Monday, 9 August 2010

If only Virgin Media were competent...

Is it too much to ask for a broadband supplier to get forward and reverse DNS registrations for their own addresses right?

$ who
jw35 pts/0 2010-08-09 19:32 (81.98.240.47)
$ dig +short -x 81.98.240.47
cpc2-cmbg4-0-0-cust814.know.cable.virginmedia.com.
$ dig +short cpc2-cmbg4-0-0-cust814.know.cable.virginmedia.com
81.98.243.47


Result: OpenSSH restriction based on hostname fails because the client hostname can't be established and I waste an hour trying to debug the problem.

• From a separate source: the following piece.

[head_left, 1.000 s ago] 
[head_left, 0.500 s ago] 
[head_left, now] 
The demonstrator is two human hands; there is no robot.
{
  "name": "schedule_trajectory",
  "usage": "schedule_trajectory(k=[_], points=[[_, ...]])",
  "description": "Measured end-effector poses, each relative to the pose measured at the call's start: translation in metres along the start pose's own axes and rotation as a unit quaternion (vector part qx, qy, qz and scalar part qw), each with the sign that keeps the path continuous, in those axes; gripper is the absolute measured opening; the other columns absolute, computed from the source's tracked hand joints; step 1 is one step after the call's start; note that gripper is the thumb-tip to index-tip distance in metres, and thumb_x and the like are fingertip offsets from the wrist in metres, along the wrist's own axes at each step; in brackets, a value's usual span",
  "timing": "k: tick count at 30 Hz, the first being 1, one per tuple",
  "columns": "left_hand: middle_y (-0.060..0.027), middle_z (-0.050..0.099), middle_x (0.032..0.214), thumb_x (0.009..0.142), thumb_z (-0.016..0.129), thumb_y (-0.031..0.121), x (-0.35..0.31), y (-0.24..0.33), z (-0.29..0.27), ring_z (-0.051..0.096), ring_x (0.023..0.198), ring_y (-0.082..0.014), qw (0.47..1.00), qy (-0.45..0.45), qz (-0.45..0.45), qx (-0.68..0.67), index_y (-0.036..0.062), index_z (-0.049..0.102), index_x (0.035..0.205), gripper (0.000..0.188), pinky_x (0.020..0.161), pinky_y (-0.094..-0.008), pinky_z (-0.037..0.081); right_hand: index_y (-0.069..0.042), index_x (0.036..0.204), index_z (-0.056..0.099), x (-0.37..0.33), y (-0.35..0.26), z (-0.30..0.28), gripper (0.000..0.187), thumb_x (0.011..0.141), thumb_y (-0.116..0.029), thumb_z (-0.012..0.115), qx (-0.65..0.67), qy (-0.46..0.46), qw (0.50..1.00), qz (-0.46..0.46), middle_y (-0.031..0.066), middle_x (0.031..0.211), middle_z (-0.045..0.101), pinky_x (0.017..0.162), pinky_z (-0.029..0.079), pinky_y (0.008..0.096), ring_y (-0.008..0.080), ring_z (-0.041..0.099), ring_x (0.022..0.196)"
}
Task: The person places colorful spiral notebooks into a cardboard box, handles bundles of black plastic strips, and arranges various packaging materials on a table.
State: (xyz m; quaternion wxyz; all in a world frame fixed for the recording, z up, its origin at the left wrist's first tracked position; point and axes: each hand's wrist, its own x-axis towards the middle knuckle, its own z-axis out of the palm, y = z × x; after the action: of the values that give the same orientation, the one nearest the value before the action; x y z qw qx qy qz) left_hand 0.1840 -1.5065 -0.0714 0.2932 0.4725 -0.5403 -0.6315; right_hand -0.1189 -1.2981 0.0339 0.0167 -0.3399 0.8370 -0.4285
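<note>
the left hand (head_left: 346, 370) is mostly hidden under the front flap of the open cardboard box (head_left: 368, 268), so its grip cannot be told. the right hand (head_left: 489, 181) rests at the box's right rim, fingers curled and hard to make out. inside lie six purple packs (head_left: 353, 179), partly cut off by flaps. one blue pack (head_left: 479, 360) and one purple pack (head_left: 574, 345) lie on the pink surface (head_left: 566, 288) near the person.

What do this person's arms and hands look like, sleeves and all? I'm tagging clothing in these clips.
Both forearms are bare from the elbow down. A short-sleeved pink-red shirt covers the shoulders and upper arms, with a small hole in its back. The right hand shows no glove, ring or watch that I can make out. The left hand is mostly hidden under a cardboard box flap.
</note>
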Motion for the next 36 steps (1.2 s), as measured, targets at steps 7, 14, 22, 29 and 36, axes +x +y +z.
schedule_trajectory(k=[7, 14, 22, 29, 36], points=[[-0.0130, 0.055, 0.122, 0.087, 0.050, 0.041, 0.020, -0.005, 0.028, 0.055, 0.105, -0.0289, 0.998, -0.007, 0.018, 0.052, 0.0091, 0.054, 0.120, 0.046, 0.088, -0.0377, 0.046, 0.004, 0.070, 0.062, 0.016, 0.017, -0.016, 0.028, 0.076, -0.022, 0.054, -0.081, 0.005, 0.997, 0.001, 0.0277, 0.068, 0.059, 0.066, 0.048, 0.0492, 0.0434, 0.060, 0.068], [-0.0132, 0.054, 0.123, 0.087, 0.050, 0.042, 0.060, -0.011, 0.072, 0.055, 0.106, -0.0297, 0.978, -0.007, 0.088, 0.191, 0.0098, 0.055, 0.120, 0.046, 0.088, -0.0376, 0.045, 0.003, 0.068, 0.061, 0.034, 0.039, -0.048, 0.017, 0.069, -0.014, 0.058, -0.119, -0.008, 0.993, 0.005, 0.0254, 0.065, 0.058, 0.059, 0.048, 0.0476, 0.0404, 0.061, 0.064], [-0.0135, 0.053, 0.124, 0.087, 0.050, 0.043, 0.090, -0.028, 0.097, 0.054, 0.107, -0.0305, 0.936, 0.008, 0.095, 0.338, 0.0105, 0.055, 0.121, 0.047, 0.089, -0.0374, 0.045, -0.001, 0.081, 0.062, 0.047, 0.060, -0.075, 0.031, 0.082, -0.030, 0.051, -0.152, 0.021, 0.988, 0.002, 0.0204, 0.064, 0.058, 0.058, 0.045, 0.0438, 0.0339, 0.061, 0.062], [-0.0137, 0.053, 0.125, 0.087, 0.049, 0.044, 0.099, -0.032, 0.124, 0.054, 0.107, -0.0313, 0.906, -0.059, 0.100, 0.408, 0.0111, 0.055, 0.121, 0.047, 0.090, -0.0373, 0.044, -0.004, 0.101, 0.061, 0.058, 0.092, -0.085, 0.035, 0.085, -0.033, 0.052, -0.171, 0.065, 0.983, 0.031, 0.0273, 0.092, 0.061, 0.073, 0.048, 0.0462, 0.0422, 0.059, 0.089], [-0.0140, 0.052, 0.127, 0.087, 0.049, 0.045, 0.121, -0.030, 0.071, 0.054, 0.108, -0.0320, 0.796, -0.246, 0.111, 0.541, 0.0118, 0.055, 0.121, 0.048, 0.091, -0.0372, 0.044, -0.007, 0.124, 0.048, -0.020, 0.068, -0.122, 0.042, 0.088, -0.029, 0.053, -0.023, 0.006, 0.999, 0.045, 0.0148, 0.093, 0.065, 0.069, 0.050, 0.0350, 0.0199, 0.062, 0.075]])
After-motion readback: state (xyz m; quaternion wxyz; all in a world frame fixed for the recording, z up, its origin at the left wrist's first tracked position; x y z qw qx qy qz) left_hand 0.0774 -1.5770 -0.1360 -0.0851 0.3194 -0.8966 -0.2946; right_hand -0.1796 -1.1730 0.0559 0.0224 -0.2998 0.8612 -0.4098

Actually it's worse than that:

$ dig +short -x 81.98.243.47
cpc2-cmbg4-0-0-cust814.cmbg.cable.virginmedia.com.
$ dig +short cpc2-cmbg4-0-0-cust814.cmbg.cable.virginmedia.com
81.98.243.47


Argh!

Update 2010-08-10: It looks as if the problem may be resolving. The authoritative name servers for 240.98.81.in-addr.arpa (ns[1,2,3,4].virginmedia.net) seem to be serving consistent results:
 

$ dig +short +norecurse @ns1.virginmedia.net -x 81.98.240.47
cpc2-cmbg4-0-0-cust46.cmbg.cable.virginmedia.com
$ dig +short +norecurse @ns1.virginmedia.net cpc2-cmbg4-0-0-cust46.cmbg.cable.virginmedia.com
81.98.240.47


Unfortunately they serve this information with 7 day TTLs and it's going to be several more days before the bogus information if finally purged from DNS server caches.